Lines with "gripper": copy each one from the listing below.

■ Supplied material
################

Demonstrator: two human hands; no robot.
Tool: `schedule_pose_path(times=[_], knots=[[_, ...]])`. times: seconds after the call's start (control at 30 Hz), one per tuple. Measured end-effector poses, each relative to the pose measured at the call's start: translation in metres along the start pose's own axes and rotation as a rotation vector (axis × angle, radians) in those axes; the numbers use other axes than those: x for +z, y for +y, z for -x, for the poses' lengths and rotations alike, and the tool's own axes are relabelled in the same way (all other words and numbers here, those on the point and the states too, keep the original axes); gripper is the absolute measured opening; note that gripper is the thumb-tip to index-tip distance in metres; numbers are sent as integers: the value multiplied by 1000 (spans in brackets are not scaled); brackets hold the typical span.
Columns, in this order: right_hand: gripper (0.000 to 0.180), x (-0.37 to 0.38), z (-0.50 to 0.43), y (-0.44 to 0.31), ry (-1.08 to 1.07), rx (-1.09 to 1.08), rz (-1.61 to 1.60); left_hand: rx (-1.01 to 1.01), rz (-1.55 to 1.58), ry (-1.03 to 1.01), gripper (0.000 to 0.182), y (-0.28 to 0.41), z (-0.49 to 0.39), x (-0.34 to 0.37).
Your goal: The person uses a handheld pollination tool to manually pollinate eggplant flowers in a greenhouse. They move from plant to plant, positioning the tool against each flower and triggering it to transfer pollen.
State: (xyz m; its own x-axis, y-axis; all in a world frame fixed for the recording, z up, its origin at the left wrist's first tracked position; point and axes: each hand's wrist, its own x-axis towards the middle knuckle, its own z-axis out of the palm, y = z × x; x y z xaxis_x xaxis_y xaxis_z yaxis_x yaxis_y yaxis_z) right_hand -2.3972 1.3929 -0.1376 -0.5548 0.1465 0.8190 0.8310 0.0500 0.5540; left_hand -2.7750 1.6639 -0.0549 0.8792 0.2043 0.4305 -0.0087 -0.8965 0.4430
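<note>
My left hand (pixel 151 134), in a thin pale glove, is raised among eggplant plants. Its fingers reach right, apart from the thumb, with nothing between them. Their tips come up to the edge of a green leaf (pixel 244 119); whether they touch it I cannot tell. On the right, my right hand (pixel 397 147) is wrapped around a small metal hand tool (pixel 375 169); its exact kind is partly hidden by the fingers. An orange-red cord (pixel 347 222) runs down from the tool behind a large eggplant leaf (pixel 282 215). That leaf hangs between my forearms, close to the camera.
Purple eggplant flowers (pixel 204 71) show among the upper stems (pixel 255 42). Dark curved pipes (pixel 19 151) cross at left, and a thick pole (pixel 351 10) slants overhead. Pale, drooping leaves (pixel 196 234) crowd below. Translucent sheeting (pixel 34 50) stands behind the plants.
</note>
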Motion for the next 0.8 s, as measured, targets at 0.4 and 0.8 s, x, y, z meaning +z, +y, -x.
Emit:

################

■ Response to this task
Tool: `schedule_pose_path(times=[_], knots=[[_, ...]])`. times: seconds after the call's start (control at 30 Hz), one per tuple. Measured end-effector poses, each relative to the pose measured at the call's start: translation in metres along the start pose's own axes and rotation as a rotation vector (axis × angle, radians) in those axes; the numbers use other axes than those: x for +z, y for +y, z for -x, for the poses' lengths and rotations alike, and the tool's own axes are relabelled in the same way (all other words and numbers here, those on the point and the states too, keep the original axes); gripper is the absolute measured opening; note that gripper is the thumb-tip to index-tip distance in metres; numbers are sent as integers: the value multiplied by 1000 (spans in brackets are not scaled); brackets hold the typical span.
Columns, in this order: right_hand: gripper (0.000 to 0.180), x (-0.37 to 0.38), z (-0.50 to 0.43), y (-0.44 to 0.31), ry (-1.08 to 1.07), rx (-1.09 to 1.08), rz (-1.61 to 1.60); left_hand: rx (-1.01 to 1.01), rz (-1.55 to 1.58), ry (-1.03 to 1.01), gripper (0.000 to 0.182), y (-0.28 to 0.41), z (-0.49 to 0.39), x (-0.34 to 0.37).

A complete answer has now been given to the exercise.